13. A systolic array, The system includes a plurality of cells configured such that the first output of the first cell is provided as an input to a second adjacent cell, and the second output of the first cell is provided as an input to a third adjacent cell, and each of the cells is Crossbar switch and One or more arithmetic logic units (ALUs) coupled to the output of the crossbar switch, The register file includes, as input to the register file, the register file configured to receive the output from one or more ALUs, The systolic array is configured to receive two source vectors and generate at least one result vector per cycle.
14. One or more memory units, One or more processors that communicate with the one or more memory, The system comprises one or more processors and a plurality of cells that communicate with each other, wherein the plurality of cells are configured such that the first output of a first cell is provided as an input to a second adjacent cell, and the second output of the first cell is provided as an input to a third adjacent cell. Each of the aforementioned cells is Crossbar switch and One or more arithmetic logic units (ALUs) coupled to the output of the crossbar switch, The register file includes, as input to the register file, the register file configured to receive the output from one or more ALUs, The first output is provided as an input to the second adjacent cell without going through the crossbar switch. A computing system in which the second output is provided as an input to the third adjacent cell without going through the crossbar switch.

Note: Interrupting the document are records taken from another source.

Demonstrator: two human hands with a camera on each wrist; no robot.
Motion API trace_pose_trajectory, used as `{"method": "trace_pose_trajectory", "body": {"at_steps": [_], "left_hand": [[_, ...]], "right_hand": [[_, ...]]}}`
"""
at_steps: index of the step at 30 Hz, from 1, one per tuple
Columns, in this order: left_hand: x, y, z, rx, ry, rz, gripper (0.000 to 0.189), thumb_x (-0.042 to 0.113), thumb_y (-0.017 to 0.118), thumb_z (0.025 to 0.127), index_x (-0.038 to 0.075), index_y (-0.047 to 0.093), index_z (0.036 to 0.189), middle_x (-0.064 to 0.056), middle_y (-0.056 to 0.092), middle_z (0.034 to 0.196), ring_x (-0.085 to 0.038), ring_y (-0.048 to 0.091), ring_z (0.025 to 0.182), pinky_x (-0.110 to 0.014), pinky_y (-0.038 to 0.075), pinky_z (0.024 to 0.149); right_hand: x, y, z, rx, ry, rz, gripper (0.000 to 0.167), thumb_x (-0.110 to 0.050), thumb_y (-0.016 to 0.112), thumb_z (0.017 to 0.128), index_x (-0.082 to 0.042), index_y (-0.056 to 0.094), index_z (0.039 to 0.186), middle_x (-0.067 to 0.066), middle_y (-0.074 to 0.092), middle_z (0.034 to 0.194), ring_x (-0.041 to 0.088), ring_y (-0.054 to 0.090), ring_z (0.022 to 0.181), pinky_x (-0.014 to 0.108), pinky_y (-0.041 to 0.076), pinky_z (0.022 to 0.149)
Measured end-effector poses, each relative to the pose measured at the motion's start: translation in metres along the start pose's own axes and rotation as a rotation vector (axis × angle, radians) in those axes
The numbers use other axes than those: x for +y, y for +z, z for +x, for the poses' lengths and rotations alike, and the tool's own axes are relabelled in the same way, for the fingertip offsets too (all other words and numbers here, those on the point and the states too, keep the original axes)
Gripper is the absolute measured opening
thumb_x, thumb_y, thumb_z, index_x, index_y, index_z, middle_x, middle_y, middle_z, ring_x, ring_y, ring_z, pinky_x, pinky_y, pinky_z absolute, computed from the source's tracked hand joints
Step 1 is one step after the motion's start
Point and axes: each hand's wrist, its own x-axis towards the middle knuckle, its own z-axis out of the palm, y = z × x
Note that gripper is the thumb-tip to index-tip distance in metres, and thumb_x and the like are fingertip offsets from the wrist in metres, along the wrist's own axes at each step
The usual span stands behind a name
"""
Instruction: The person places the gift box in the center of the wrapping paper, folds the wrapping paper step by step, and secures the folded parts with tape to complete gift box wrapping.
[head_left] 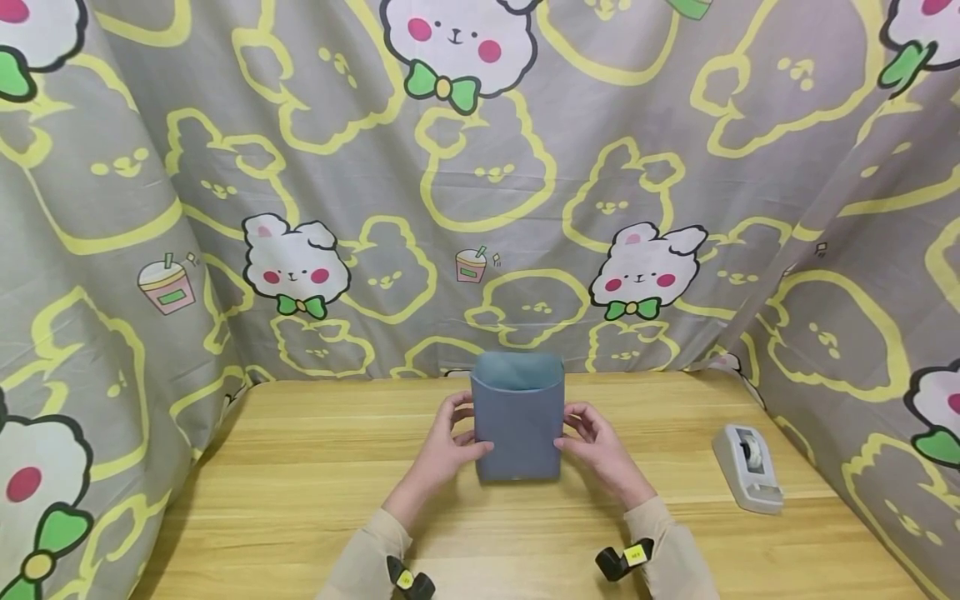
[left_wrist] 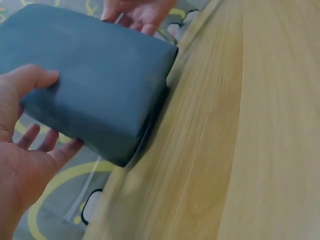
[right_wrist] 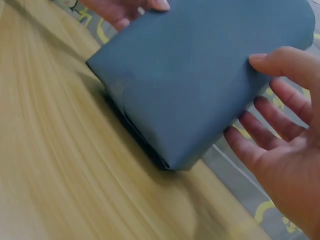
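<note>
A blue-grey paper bag (head_left: 518, 429) stands upright over the middle of the table, its open mouth at the top and its front rim dipping in a curve. My left hand (head_left: 452, 446) holds its left side, thumb on the front face and fingers along the side edge. On the opposite side my right hand (head_left: 596, 446) grips it the same way. Folded layers show along the bottom of the paper bag (right_wrist: 190, 85) in the right wrist view, close over the wood. The left wrist view shows the left thumb pressed on the broad face of the bag (left_wrist: 100, 75).
A grey tape dispenser (head_left: 748, 468) with a roll of tape sits on the wooden table (head_left: 315, 467) at the right. Behind and on both sides hangs a grey curtain (head_left: 495, 242) with cartoon prints, meeting the table's back edge.
</note>
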Motion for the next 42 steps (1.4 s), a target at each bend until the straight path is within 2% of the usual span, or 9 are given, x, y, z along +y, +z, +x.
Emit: {"method": "trace_pose_trajectory", "body": {"at_steps": [4,8,15,18,22,26,35,40,42], "left_hand": [[0.0,-0.001,-0.002,-0.033,0.02,0.02,0.073,0.004,0.079,0.078,0.015,0.035,0.135,-0.011,0.038,0.142,-0.033,0.047,0.129,-0.041,0.052,0.098],[0.004,0.0,-0.004,0.007,0.098,0.065,0.069,0.009,0.081,0.078,0.017,0.038,0.132,-0.007,0.046,0.139,-0.029,0.048,0.13,-0.039,0.05,0.1],[0.016,0.009,-0.009,0.122,0.246,0.061,0.058,-0.003,0.079,0.075,0.002,0.04,0.118,-0.013,0.043,0.142,-0.026,0.049,0.13,-0.033,0.049,0.103],[0.024,0.013,-0.013,0.178,0.35,0.092,0.051,-0.006,0.08,0.073,-0.003,0.045,0.109,-0.018,0.047,0.138,-0.018,0.052,0.126,-0.037,0.051,0.1],[0.036,0.016,-0.019,0.244,0.568,0.21,0.043,-0.007,0.082,0.069,-0.006,0.053,0.1,-0.025,0.054,0.121,-0.007,0.054,0.115,-0.051,0.055,0.089],[0.041,0.017,-0.022,0.256,0.705,0.303,0.043,-0.008,0.083,0.067,-0.005,0.058,0.102,-0.024,0.058,0.112,-0.007,0.057,0.11,-0.049,0.057,0.085],[0.034,0.017,-0.02,0.269,0.807,0.4,0.048,-0.009,0.084,0.063,-0.006,0.063,0.106,-0.023,0.065,0.11,-0.019,0.064,0.108,-0.028,0.056,0.09],[0.008,0.012,-0.01,0.289,0.855,0.448,0.048,-0.001,0.085,0.067,-0.001,0.066,0.112,-0.021,0.069,0.112,-0.024,0.067,0.106,-0.018,0.05,0.097],[-0.002,0.01,-0.006,0.291,0.878,0.481,0.047,0.007,0.085,0.072,0.002,0.067,0.115,-0.018,0.07,0.113,-0.028,0.067,0.106,-0.018,0.048,0.1]], "right_hand": [[0.001,-0.006,-0.001,-0.067,-0.062,-0.059,0.038,0.006,0.068,0.082,-0.015,0.052,0.11,-0.007,0.053,0.117,-0.002,0.052,0.118,0.016,0.049,0.096],[-0.003,-0.007,-0.002,-0.103,-0.116,-0.083,0.041,0.006,0.068,0.083,-0.016,0.05,0.112,-0.009,0.052,0.119,-0.003,0.051,0.119,0.016,0.049,0.096],[-0.016,0.003,-0.005,-0.031,-0.229,-0.119,0.045,0.006,0.07,0.082,-0.009,0.046,0.117,-0.009,0.044,0.133,-0.005,0.045,0.126,0.011,0.044,0.1],[-0.019,0.008,-0.007,0.009,-0.274,-0.109,0.044,0.008,0.07,0.081,-0.004,0.045,0.115,-0.007,0.042,0.136,-0.006,0.046,0.127,0.011,0.043,0.1],[-0.021,0.012,-0.007,0.043,-0.337,-0.104,0.042,0.011,0.069,0.08,0.002,0.045,0.113,-0.008,0.046,0.135,-0.004,0.049,0.126,0.013,0.045,0.099],[-0.021,0.014,-0.007,0.037,-0.391,-0.113,0.041,0.011,0.07,0.08,0.008,0.047,0.115,-0.007,0.052,0.135,-0.001,0.052,0.126,0.015,0.046,0.1],[-0.018,0.014,-0.008,0.036,-0.443,-0.135,0.038,0.012,0.069,0.081,0.008,0.057,0.118,0.012,0.055,0.137,0.005,0.053,0.127,0.018,0.047,0.101],[-0.016,0.014,-0.009,0.041,-0.428,-0.19,0.036,0.007,0.07,0.082,0.006,0.062,0.118,0.007,0.059,0.135,0.005,0.055,0.125,0.018,0.045,0.104],[-0.016,0.014,-0.01,0.044,-0.423,-0.209,0.035,0.006,0.071,0.082,0.007,0.064,0.117,0.014,0.059,0.134,0.004,0.055,0.125,0.017,0.044,0.104]]}}
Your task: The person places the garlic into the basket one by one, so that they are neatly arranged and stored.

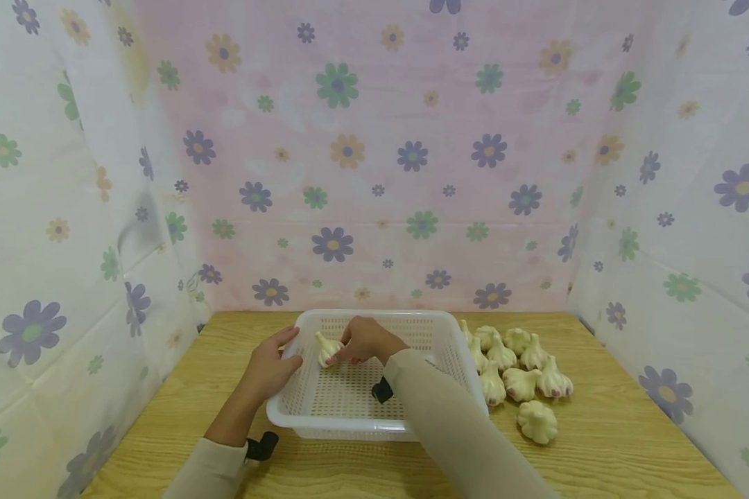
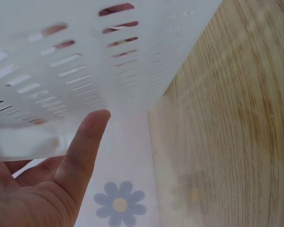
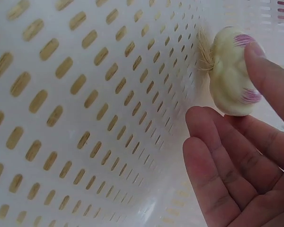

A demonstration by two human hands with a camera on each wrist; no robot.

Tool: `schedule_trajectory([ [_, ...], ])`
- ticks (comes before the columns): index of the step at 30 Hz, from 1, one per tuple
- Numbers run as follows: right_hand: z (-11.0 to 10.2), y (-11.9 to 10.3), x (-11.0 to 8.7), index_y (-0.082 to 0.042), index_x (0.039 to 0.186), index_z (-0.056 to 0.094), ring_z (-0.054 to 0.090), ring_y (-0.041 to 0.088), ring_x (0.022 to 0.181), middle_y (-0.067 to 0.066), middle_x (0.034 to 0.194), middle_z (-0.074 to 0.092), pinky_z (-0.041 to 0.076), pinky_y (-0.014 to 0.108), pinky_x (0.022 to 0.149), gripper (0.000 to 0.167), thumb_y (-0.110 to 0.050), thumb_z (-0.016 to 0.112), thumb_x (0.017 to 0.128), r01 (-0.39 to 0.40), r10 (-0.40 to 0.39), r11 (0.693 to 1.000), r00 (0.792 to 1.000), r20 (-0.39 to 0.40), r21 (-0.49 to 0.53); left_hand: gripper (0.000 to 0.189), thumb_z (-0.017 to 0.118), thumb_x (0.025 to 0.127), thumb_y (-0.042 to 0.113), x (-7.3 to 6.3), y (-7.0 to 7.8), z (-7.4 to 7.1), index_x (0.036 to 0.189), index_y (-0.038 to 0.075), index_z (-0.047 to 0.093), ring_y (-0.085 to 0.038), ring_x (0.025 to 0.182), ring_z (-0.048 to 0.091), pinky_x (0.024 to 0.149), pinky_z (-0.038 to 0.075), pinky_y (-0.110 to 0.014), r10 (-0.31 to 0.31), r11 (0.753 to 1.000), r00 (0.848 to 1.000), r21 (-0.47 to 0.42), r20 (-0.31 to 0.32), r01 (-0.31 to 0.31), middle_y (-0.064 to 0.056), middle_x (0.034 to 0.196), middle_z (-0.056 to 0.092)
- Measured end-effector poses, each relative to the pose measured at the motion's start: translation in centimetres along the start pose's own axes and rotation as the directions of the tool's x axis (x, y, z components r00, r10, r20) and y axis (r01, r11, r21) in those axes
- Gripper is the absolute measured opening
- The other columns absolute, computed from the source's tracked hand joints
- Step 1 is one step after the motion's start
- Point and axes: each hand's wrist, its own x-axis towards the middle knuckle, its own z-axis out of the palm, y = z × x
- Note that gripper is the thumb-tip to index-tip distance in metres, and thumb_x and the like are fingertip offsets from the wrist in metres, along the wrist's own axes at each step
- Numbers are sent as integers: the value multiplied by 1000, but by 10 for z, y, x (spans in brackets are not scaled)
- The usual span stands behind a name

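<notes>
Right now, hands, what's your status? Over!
Left hand: holding basket by rim. Right hand: pinching one garlic inside. Right sleeve hides part of basket.

This looks like a small screened-off work spot, shut in on three sides. A pink sheet [image 1: 374, 125] printed with flowers [image 1: 338, 85] hangs behind the wood-grain table [image 1: 605, 430], and paler flowered sheets [image 1: 693, 242], creased and wrinkled, line its left and right. The white basket [image 1: 349, 424] and garlic bulbs [image 1: 538, 421] suggest kitchen work, though whether the building is a home or a studio cannot be told.
</notes>
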Motion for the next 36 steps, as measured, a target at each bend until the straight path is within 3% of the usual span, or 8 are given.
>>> schedule_trajectory([
  [7, 0, 1, 3, -12, 71, 79, 73, 24, 70, 10, 76, 78, 62, 37, 66, 35, -44, 93, 74, 21, -22, 998, 1000, -11, -58, 66, 61, 93, 9, 0, 0, 0, 156, 1, 43, -47, 131, 57, 85, 64, -45, 1, 1000, 1000, 7, 3, -1, -11, 169, 33],
  [11, -3, -1, 2, -12, 60, 67, 74, 29, 73, 13, 75, 77, 57, 32, 58, 45, -47, 91, 75, 44, -45, 995, 999, -11, -92, 65, 61, 93, 9, -1, 0, -2, 155, 1, 44, -47, 130, 59, 85, 64, -44, 5, 1000, 1000, 20, -6, -5, -12, 168, 34],
  [14, -8, -2, 0, -11, 71, 69, 74, 27, 73, 12, 79, 78, 55, 30, 59, 43, -48, 91, 75, 41, -44, 992, 999, -18, -118, 65, 61, 93, 10, -1, 0, -2, 155, 1, 44, -47, 130, 58, 85, 63, -44, 3, 1000, 1000, 24, -8, -3, -11, 168, 34],
  [18, -18, -4, -7, -6, 108, 78, 75, 21, 78, 9, 102, 79, 62, 38, 82, 51, -45, 90, 77, 47, -52, 987, 998, -29, -151, 66, 61, 93, 10, -1, 0, -1, 156, 2, 44, -49, 132, 56, 85, 63, -44, 0, 1000, 1000, 19, -4, 0, -10, 168, 34],
  [20, -24, -6, -11, -5, 118, 77, 76, 20, 81, 10, 110, 78, 61, 41, 89, 56, -44, 88, 80, 60, -65, 985, 998, -27, -160, 66, 61, 93, 10, -1, 0, -1, 156, 1, 43, -49, 132, 55, 85, 64, -45, 2, 1000, 1000, 14, -1, -2, -10, 168, 33],
  [29, -68, -4, -48, -8, 127, 74, 71, 17, 100, 1, 112, 77, 60, 39, 91, 60, -49, 83, 84, 173, -183, 971, 982, -49, -164, 65, 61, 94, 11, -2, 5, 0, 156, 1, 43, -49, 130, 57, 87, 63, -45, 14, 999, 1000, 33, -12, -14, -11, 168, 34],
  [36, -98, 13, -91, -20, 125, 74, 71, 17, 101, -5, 111, 76, 60, 38, 87, 51, -53, 79, 87, 236, -243, 969, 964, -110, -78, 65, 62, 94, 11, -4, 5, 1, 156, 1, 43, -49, 137, 52, 98, 58, -50, -1, 998, 1000, 66, -14, 2, -11, 168, 33],
])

15. The computing system according to claim 14, wherein the one or more processors include at least one of a scalar core and a vector processing unit.
16. The computing system according to claim 14, wherein the one or more memory includes a vector data cache.
17. The computing system according to claim 14, further comprising one or more processors and a sequencer configured to control instructions transmitted to the plurality of cells.
18. The computing system according to claim 14, wherein the output of the register file of each cell is provided to the input of the crossbar switch in the same cell.
19. The computing system according to claim 14, wherein the crossbar switch is configured to receive outputs from one or more adjacent cells as inputs to the crossbar switch.
20. The computing system according to claim 14, wherein the one or more ALUs are a plurality of ALUs.
21. The computing system according to claim 14, wherein the one or more ALUs include a first ALU coupled to the first output of the crossbar switch and a second ALU coupled to the second output of the crossbar switch.